Closed Thread Icon

Preserved Topic: RegExp Pages that link to <a href="https://ozoneasylum.com/backlink?for=18105" title="Pages that link to Preserved Topic: RegExp" rel="nofollow" >Preserved Topic: RegExp\

 
Author Thread
lallous
Paranoid (IV) Inmate

From: Lebanon
Insane since: May 2001

posted posted 08-12-2001 11:53

Hello...
Can someone help me building a regexp that returns what's inside the HREF of an "A" tag?

code:
<a prop1='xxx' prop2='yyy' href='image1.jpg' prop3='xxx'>big image</a>



Please also explain the regexp solution.

galaxal
Paranoid (IV) Inmate

From:
Insane since: Oct 2000

posted posted 08-13-2001 06:38

the easy way is:

first you need a name for the anchor, change <a prop1='xxx' prop2='yyy' href='image1.jpg' prop3='xxx'>big image</a> to <a prop1='xxx' prop2='yyy' href='image1.jpg' prop3='xxx' name='theLink'>big image</a>
and
var str = document.all.theLink.href.
then you have the [var] variable to hold whatever the href is.

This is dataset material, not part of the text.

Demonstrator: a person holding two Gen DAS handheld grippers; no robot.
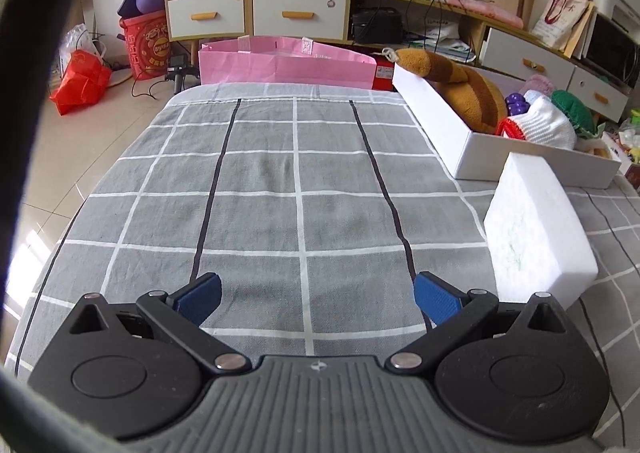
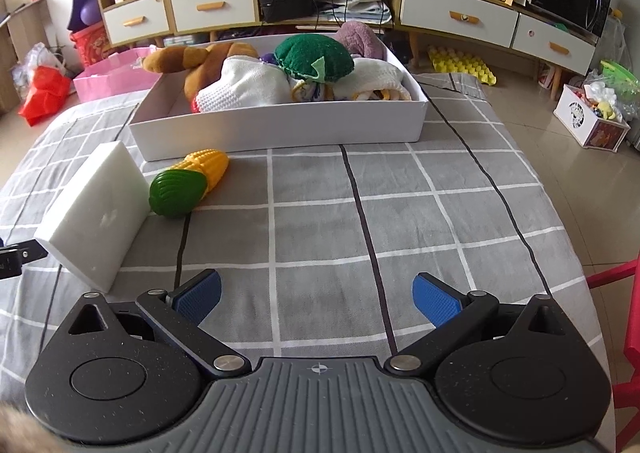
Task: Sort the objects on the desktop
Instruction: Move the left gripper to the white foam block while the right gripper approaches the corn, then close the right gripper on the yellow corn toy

the regExp way I think would be: (I am not very good with RegExp, so please fix me if you think this is the long and dumb way, and watch out for spaces, even a space matters)

str = "<a prop1='xxx' prop2='yyy' href='image1.jpg' prop3='xxx'>big image</a>"
str = str.match(/href=.*[ >]?/); //now str has became from [href='image1.jpg' prop3 ... ] till the last white space or > mark in the string.

str += ''; //the match function will return an array, this is to force [str] to become a string again.

str = str.replace(/[ >].*/, ""); //replace from the first found white space or > mark in the string to end of string to nothing, now you have the variable str = [href='image.jpg']

str = str.replace(/href='?"?/, ""); //take out [href='], you probably see href="somelink" more than href='somelink', having '?"? will make it work in both cases.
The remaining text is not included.